The rfpipe.reproduce defines a set of functions to make it easier to reproduce a candidate. The functions are defined as a series of operations. The output of the earlier operations an be input to the later stages; it is also fine to run the last stage, which will automatically run earlier stages.

rfpipe.reproduce.pipeline_dataprep(st, candloc)[source]

Prepare (read, cal, flag) data for a given state and candloc.

rfpipe.reproduce.pipeline_datacorrect(st, candloc, data_prep=None)[source]

Prepare and correct for dm and dt sampling of a given candloc Can optionally pass in prepared (flagged, calibrated) data, if available.

rfpipe.reproduce.pipeline_imdata(st, candloc, data_dmdt=None)[source]

Generate image and phased visibility data for candloc. Phases to peak pixel in image of candidate. Can optionally pass in corrected data, if available.

rfpipe.reproduce.pipeline_candidate(st, candloc, candcollection=None)[source]

End-to-end pipeline to reproduce candidate plot and calculate features. Can optionally pass in image and corrected data, if available.

First, one needs to read the CandCollection locally. The iter_cands function provides a convenient way to step through the pickle files used to hold candidate data.

rfpipe.candidates.iter_cands(candsfile, select=u'candcollection')[source]

Iterate through (new style) candsfile and return either a candidatecollection or canddata. select defines what kind of object to return: - ‘canddata’ is heavier object with image and spectrum (used to make plots) - ‘candcollection’ is lighter object with features.

To get the first collection, you could take the pickle file output by the search produced in one of the other Use Cases (see Searching for an FRB in SDM Data or Finding Simulated Transients):

> for cc in rfpipe.candidates.iter_cands('cands_16A-459_TEST_1hr_000.57633.66130137732.scan7.cut.7.1.pkl'):
> print(cc)
CandCollection for 16A-459_TEST_1hr_000.57633.66130137732.scan7.cut, scan 7 with 3 candidates

This will return the candcollection that defines all candidates and allows you to regenerate the state that found them.
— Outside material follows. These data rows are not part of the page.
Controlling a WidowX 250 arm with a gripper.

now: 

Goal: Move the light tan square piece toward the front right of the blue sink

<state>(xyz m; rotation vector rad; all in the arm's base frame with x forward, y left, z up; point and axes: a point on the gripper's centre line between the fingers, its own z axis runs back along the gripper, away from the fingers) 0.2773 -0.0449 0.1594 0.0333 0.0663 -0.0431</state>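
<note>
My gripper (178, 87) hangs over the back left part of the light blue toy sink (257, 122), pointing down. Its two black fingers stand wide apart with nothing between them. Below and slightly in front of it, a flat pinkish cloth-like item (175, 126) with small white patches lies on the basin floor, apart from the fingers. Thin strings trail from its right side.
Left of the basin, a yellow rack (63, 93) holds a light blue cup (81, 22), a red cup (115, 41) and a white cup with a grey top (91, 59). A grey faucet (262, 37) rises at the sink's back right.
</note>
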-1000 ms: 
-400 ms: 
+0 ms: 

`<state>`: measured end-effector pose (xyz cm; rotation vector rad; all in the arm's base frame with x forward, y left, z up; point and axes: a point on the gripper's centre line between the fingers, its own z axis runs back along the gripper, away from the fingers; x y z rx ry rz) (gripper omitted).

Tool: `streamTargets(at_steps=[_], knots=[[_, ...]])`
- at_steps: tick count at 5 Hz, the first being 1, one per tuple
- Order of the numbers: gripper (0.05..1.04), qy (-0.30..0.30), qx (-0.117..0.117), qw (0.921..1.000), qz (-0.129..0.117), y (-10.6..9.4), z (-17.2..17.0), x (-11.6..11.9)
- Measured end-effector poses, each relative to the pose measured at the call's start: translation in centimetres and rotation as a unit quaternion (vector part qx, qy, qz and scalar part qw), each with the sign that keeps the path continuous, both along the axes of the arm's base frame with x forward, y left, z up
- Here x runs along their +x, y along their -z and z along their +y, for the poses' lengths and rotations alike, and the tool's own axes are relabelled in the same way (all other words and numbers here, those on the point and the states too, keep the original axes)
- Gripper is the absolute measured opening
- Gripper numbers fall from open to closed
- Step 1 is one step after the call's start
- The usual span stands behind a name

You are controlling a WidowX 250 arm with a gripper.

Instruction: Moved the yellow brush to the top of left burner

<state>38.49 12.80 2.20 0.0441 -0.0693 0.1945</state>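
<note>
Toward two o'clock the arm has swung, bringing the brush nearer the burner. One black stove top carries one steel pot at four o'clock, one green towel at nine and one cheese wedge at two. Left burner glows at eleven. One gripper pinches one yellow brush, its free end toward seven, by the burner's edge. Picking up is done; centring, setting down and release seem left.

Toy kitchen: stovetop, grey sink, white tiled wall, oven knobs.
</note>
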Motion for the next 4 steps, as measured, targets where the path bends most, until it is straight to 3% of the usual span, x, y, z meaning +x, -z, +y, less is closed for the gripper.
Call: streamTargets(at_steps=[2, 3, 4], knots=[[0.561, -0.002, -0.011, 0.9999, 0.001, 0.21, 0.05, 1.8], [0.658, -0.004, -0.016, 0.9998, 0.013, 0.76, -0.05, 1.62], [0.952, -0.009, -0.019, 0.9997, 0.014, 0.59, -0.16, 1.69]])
The candidate is defined with a set of five integers, which, when associated with a state, uniquely identifies the data used to make the detection. To capture this “candidate location”:

> maxsnr = np.where(cc.array['snr1'] == cc.array['snr1'].max())[0][0]
> candloc = cc.array[['segment', 'integration', 'dmind', 'dtind', 'beamnum']][maxsnr].copy().view(('i4', 5))
> st = cc.state

(Some type wackiness here that will probably be simplified in the future.)

Now to reproduce each stage of the analysis, we can run:

> data_prep = rfpipe.reproduce.pipeline_dataprep(st, candloc)
> data_dmdt = rfpipe.reproduce.pipeline_datacorrect(st, candloc, data_prep=data_prep)
> candcollection = rfpipe.reproduce.pipeline_imdata(st, candloc, data_dmdt=data_dmdt)
> candcollection = rfpipe.reproduce.pipeline_candidate(st, candloc, candcollection=candcollection)

The final rfpipe.reproduce.pipeline_candidate function will run the final plot generation and saving of candidate pickle file but returns its input candcollection for convenience.